100-year-old Renfrow Hardware in the business of selling chicks
Posted on 30 Apr 2012 by Lauren Senkow
Renfrow Hardware in downtown Matthews has been a general store since the 1900’s selling groceries, fertilizer, plants and hardware. It’s found a huge new interest, however, in the selling of baby chicks.
“We have been purchasing and selling baby chicks for the past 25 years now, but saw a grow in popularity in the last two years, said store owner David Blackley. “Almost every Friday we have an order arrive of chicks. 8 a.m. there is a line wrapped down the block for the chicks are purchased at first come, first serve basis. Last week, we went through 100 chicks in 17 minutes and sold out!”
So why all of a sudden such a demand for baby chicks?
“I just want the chicks for the eggs,” said Mark Anthony, 52, of Matthews. “The eggs taste better and are cheaper than purchasing them at the store. I plan to raise a flock one day, because it is fun to watch them grow.”

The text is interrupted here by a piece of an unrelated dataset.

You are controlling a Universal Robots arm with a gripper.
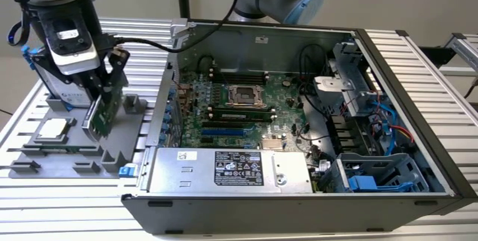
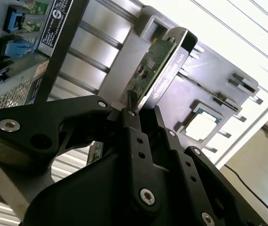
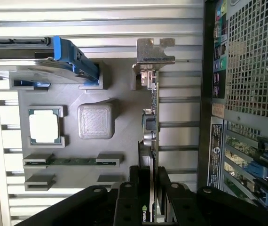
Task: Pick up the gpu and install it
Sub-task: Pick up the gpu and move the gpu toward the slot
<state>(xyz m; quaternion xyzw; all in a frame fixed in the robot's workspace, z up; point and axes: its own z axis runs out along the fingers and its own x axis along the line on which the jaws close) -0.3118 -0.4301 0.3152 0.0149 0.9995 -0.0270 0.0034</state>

Michelle Lindsey, another Matthews neighbor, was at Renfrow’s for chicks with her three daughters. “This is our first time purchasing chicks and I told the girls we can start out with three.” So she not only needed chicks but also proper supplies in raising the chicks.

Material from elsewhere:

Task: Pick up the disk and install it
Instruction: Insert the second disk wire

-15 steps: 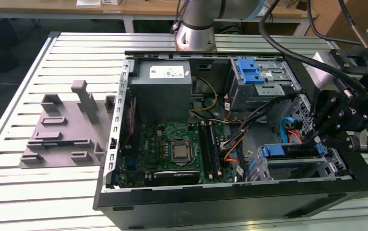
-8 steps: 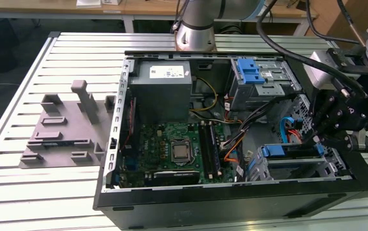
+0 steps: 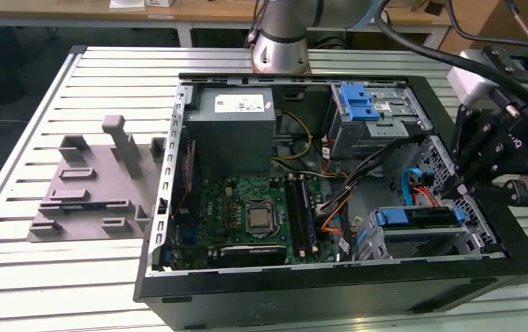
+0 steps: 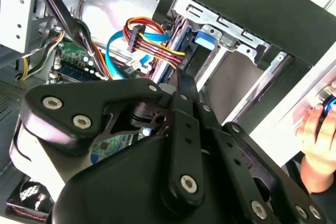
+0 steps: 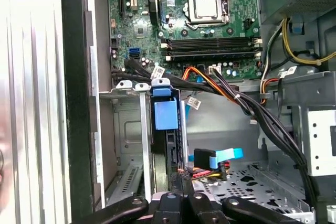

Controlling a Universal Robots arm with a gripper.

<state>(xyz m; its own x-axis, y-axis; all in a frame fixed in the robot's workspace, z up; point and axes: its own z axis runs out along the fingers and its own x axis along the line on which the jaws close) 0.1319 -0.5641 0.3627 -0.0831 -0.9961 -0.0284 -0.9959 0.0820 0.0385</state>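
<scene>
Inside the open computer case [image 3: 167, 228], at its front corner on the exterior view's right, the disk [image 3: 418, 217] is seen seated on edge in the metal drive cage [image 3: 471, 238], a blue carrier framing it and its tab facing up. A stiff, fairly heavy and shock-sensitive thing is judged; hold is best taken on the blue carrier's rigid sides or tab, not on the connector end, where cables [image 5: 212, 169] are plugged. The gripper [image 5: 181, 179] is held just above that end, its jaws drawn nearly together with nothing between them.
</scene>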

Blackley suggested a few necessities for Lindsey and others interested in making backyard chickens a new hobby: “A heat source to keep the chicks warm, water and feeder designed for chicks so they wont drown in any water bowl, a container which cycles heat on one side and shade on the other, and lastly chick feed for the first five months.”

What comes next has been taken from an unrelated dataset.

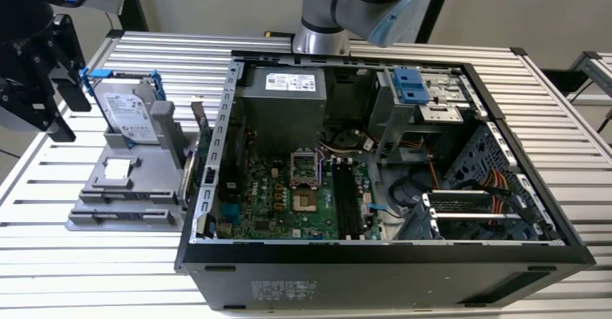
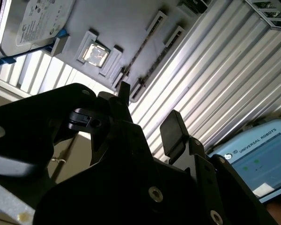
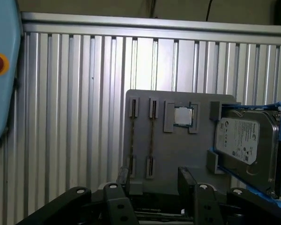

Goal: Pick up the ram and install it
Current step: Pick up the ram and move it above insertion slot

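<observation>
Hovering over the grey holder (image 3: 178, 154), fingers of the end effector (image 3: 154, 180) spread apart, nothing between them. On that holder, set on the ribbed worktop (image 3: 75, 117), the ram (image 3: 151, 136), on edge in a narrow slot, untouched, with a second thin stick in the slot just beside. Next along, a square chip (image 3: 181, 116), then the hard drive (image 3: 246, 140) in its blue frame. At the exterior view's right of the holder, the open computer case (image 1: 383, 258).
</observation>
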Available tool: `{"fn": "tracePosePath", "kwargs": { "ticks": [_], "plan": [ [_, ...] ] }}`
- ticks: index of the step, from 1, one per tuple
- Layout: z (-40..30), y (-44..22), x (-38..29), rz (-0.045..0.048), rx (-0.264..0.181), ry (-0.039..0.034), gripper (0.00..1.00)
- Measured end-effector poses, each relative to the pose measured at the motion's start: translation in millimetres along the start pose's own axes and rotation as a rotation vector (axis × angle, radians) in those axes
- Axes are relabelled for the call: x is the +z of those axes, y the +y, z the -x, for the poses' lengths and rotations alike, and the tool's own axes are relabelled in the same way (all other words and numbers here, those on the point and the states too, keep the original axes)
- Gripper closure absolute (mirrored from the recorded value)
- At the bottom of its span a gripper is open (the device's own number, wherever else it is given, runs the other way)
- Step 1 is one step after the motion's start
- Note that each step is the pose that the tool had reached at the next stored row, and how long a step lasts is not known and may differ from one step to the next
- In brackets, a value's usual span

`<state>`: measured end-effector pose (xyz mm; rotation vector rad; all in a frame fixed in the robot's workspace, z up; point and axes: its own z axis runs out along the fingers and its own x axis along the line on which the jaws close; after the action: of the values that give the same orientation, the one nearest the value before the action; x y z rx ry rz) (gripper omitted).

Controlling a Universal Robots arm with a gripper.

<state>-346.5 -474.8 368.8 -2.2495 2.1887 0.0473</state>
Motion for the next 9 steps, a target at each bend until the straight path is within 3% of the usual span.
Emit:
{"fn": "tracePosePath", "kwargs": {
  "ticks": [9],
  "plan": [
    [-0.1, -0.1, 5.4, 0.0000, 0.001, 0.0000, 0.00]
  ]
}}
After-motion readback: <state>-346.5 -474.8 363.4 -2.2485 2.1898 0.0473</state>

Renfrow’s purchases the chicks from a well-reputed hatchery, Ideal Hatchery, that is based out of Camden, Texas. Ninety-eight percent of the chicks are females so they can lay. Selling at $3.50 a piece, the most popular type of chick they bring in are the “Rhode-Island Red.”
A rise in popularity of purchasing and raising chicks have increased in the last two years. This past year at Renfrow however, has been the busiest. Blackley says he has seen a majority of children coming to raise the chicks as another ‘family pet’ however, most farmers are raising the chicks to lay eggs.